Album Review

Meilyr Jones - 2013

Each time of listening, there’s a new element you never saw in it before.

Meilyr Jones - 2013

Why do some artists seem to outlast eternity? You can imagine, in forty years’ time, finding Meilyr Jones in the Welsh valleys, mediating under a tree, and still making wondrous music. Growing up in Wales, as part of woozy popsters Race Horses, Meilyr’s an apple from the family tree of Cate le Bon, Sweet Baboo, and Gorky’s Zygotic Mynci. Fads come and go, but this is the ‘Tom’s Midnight Garden’ of pop; unperturbed by the microscopes of hype machines, they can, just sometimes, make music that is unforgettable. Take Meilyr Jones’ ‘Refugees’; like Elton John’s ‘Rocket Man’, give it to any great singer and a pianist and it’s still beautiful.

But that’s not to say it’s simple or easy – the pianist could be caught out by the music sheets for ‘2013’. Following the separation of Race Horses, Meilyr made a short trip to Rome, with the desire to discover something new, something different. On the surface, with its 30-strong orchestra, ‘2013’ is a life-affirming, triumphant record. Or at least, that’s what the opener ‘How to Recognise a Work of Art’ would have you believe.

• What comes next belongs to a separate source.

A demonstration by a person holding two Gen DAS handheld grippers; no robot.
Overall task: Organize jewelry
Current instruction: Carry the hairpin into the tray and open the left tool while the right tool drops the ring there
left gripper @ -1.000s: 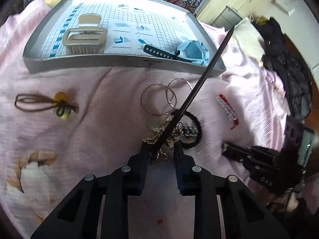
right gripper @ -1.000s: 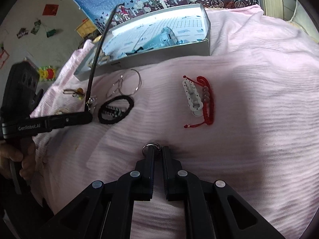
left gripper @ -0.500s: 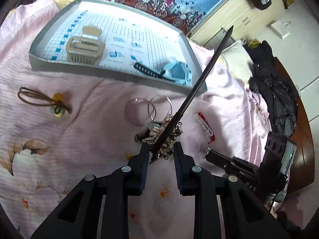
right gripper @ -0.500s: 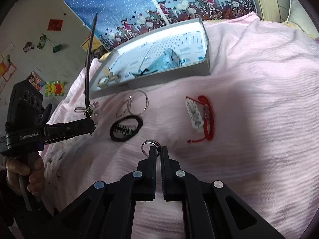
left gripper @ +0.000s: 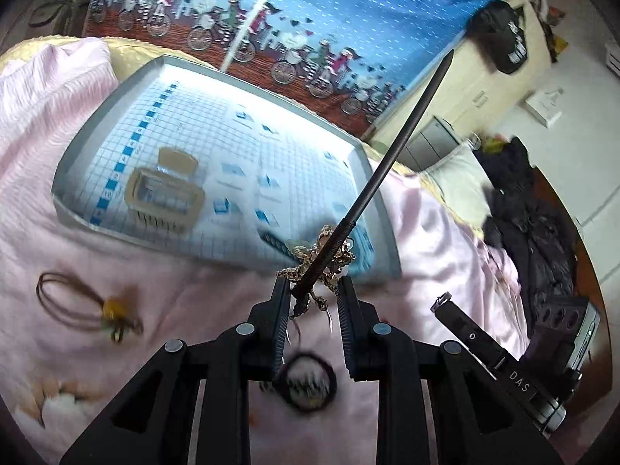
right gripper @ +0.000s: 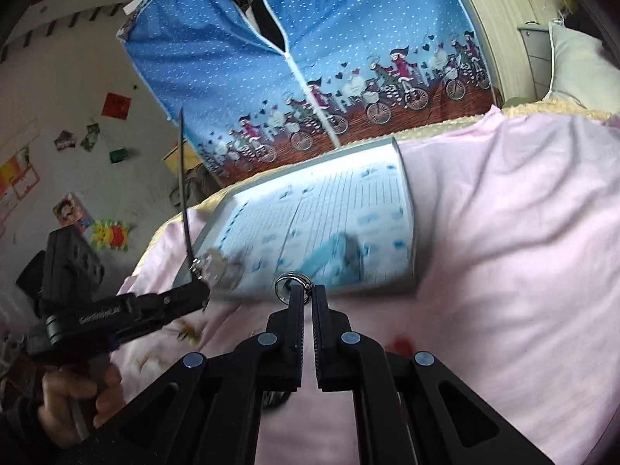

The more you listen, the more you start to learn this is not an album of ‘Eleanor Rigby’s; it’s an album of ‘A Day in the Life’s. As he croons on ‘Passionate Friend’, “Sometimes, I’m with the witches”, you don’t know where, or when, he’s going to change next. There are moments in ‘Featured Artist’, melodies and sounds that could be re-used as tropes of Meilyr Jones’ music. Then they’re gone, in the blink of an eye. It must be what it feels like, strolling through the streets of Rome. Everything is brand new. ‘2013’ doesn’t just sound markedly different to what’s gone before – it sounds different to the previous listen. Each time of listening, there’s a new element you never saw in it before. It’s easy to recognise a work of art.